*DATA PROVIDED:*
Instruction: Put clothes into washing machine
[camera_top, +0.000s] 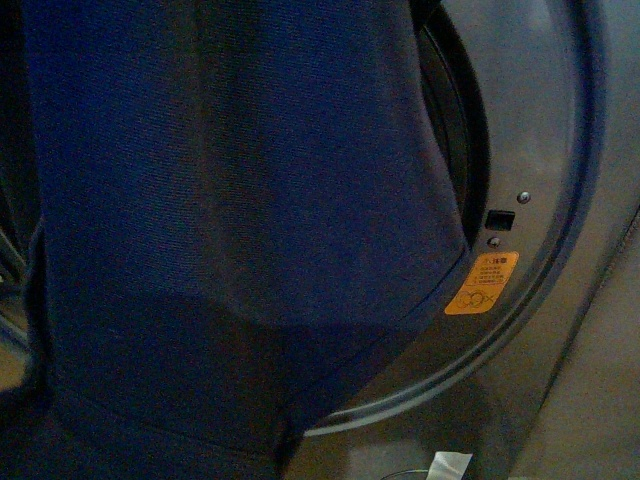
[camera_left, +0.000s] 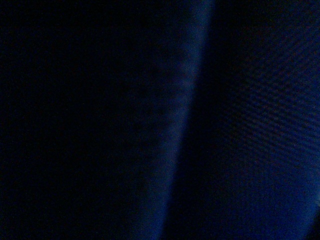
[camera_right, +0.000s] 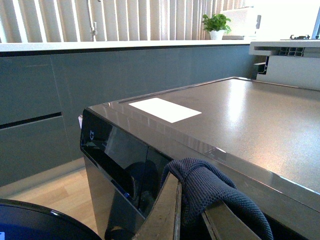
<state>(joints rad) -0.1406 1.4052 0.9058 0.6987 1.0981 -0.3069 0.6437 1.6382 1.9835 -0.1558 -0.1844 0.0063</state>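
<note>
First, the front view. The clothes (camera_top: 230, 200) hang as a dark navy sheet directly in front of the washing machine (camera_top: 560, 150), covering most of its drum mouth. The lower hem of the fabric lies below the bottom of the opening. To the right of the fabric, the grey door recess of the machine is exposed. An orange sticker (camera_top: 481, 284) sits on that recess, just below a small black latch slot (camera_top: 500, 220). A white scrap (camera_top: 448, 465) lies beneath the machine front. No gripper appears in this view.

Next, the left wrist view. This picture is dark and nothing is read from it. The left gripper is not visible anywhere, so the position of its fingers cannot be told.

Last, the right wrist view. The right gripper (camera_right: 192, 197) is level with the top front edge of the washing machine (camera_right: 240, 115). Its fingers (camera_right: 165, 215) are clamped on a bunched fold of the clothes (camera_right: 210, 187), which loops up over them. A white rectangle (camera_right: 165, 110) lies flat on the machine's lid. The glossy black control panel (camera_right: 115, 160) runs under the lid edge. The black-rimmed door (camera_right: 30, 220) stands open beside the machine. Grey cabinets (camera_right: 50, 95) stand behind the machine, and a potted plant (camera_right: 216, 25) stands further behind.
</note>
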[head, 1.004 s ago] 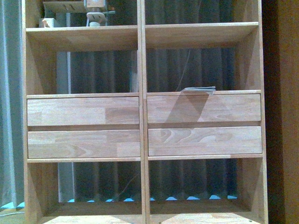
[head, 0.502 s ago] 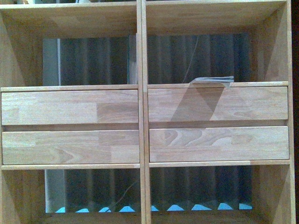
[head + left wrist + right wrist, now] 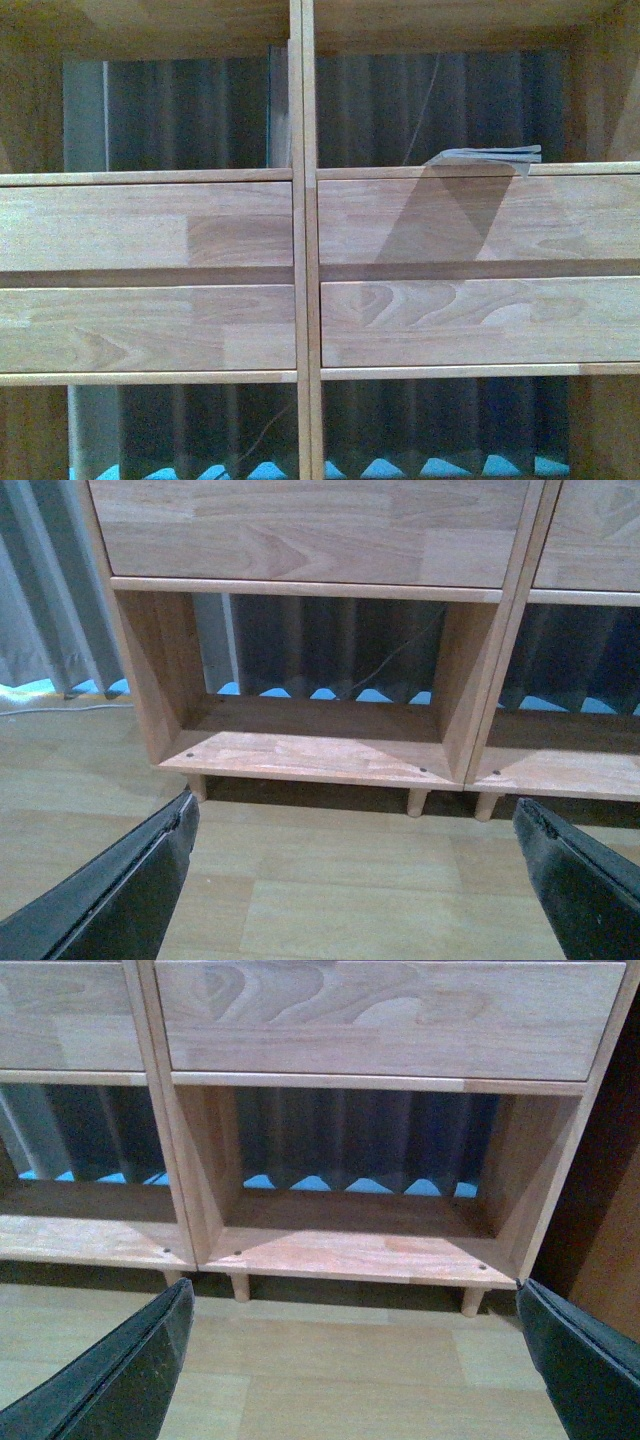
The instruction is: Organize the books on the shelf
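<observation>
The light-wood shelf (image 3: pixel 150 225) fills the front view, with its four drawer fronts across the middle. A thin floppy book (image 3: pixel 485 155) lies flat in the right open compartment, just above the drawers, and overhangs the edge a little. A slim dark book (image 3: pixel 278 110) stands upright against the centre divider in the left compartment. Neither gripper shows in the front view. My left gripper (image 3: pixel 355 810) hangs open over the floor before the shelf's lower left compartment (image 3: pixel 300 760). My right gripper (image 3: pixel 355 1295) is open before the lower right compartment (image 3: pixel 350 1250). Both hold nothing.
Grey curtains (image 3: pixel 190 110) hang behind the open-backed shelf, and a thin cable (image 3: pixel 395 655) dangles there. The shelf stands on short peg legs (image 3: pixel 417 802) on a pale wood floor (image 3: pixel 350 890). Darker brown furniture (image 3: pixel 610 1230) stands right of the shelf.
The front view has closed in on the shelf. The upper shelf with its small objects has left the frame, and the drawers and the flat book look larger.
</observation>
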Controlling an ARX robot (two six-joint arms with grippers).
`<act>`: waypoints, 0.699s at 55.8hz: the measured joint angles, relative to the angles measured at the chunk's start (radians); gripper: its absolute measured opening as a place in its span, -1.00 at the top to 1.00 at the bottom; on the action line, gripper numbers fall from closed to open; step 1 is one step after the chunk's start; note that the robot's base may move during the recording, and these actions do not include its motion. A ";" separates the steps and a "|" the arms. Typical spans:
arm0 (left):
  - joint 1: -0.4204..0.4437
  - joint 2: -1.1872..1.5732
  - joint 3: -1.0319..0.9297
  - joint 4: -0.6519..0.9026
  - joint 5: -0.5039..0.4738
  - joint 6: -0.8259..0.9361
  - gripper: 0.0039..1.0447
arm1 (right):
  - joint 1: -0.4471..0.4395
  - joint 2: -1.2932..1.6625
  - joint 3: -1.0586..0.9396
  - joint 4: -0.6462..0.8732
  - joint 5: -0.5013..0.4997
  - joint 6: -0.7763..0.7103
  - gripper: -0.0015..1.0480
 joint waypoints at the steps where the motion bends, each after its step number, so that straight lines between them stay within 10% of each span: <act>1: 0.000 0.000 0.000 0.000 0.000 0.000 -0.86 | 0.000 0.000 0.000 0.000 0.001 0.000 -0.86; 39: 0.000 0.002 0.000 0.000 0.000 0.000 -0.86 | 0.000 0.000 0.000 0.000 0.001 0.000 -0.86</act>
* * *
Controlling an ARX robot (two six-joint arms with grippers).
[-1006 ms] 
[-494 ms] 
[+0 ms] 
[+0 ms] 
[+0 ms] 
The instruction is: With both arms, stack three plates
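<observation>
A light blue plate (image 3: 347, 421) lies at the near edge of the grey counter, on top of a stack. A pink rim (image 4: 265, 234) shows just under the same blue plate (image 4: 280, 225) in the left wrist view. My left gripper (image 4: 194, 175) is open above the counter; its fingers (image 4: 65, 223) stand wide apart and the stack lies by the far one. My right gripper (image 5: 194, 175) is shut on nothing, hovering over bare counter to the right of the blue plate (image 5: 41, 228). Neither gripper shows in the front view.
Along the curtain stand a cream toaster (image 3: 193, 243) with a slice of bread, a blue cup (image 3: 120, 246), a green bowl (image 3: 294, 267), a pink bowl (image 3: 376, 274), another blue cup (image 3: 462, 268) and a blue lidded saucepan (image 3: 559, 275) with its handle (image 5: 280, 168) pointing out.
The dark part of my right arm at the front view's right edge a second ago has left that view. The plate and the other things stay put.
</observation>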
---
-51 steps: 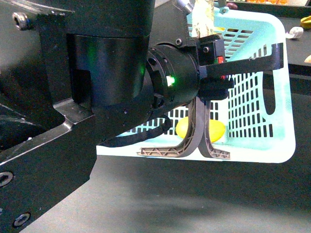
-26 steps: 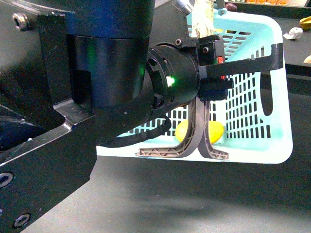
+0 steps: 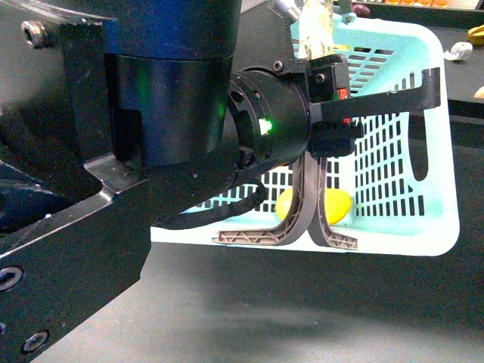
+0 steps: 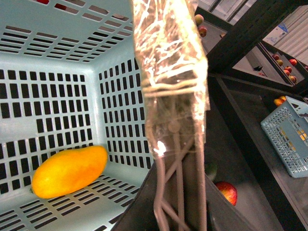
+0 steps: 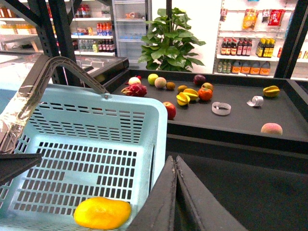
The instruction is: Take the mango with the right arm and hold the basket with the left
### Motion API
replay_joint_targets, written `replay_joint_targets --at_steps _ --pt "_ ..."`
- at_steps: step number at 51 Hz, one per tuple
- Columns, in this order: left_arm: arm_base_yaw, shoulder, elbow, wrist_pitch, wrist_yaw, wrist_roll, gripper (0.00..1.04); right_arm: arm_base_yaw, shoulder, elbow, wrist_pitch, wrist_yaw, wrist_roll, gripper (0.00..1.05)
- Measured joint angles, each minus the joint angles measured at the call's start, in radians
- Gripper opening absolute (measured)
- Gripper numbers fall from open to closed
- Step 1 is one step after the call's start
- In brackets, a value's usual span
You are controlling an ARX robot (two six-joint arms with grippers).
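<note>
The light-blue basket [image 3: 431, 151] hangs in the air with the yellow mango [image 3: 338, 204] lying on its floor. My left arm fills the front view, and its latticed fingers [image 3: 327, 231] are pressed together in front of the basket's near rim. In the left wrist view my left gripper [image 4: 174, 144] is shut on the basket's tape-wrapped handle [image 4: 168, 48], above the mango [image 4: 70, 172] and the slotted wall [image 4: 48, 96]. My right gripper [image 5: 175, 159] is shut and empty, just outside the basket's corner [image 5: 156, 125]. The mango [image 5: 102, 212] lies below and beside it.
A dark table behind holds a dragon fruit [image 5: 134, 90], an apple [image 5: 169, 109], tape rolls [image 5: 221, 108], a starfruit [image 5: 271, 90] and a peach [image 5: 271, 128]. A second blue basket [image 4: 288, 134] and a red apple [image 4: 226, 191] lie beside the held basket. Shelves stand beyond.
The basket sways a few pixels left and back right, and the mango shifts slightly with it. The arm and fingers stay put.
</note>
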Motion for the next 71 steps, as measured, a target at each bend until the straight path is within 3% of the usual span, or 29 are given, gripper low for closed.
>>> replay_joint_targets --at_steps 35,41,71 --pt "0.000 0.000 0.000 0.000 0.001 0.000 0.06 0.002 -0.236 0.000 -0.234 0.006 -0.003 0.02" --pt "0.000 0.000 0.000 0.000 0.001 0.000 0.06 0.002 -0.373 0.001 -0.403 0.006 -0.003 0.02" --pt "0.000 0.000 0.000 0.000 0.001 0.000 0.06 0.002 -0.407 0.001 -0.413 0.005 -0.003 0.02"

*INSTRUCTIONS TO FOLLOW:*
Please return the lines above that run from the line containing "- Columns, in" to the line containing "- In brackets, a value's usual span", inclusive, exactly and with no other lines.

*RESPONSE:*
- Columns, in this order: left_arm: arm_base_yaw, shoulder, elbow, wrist_pitch, wrist_yaw, wrist_roll, gripper (0.00..1.04); right_arm: arm_base_yaw, shoulder, elbow, wrist_pitch, wrist_yaw, wrist_roll, gripper (0.00..1.05)
- Measured joint angles, each minus the joint angles measured at the call's start, in radians
- Gripper opening absolute (measured)
- Gripper numbers fall from open to closed
- Step 1 is one step after the call's start
- In brackets, a value's usual span

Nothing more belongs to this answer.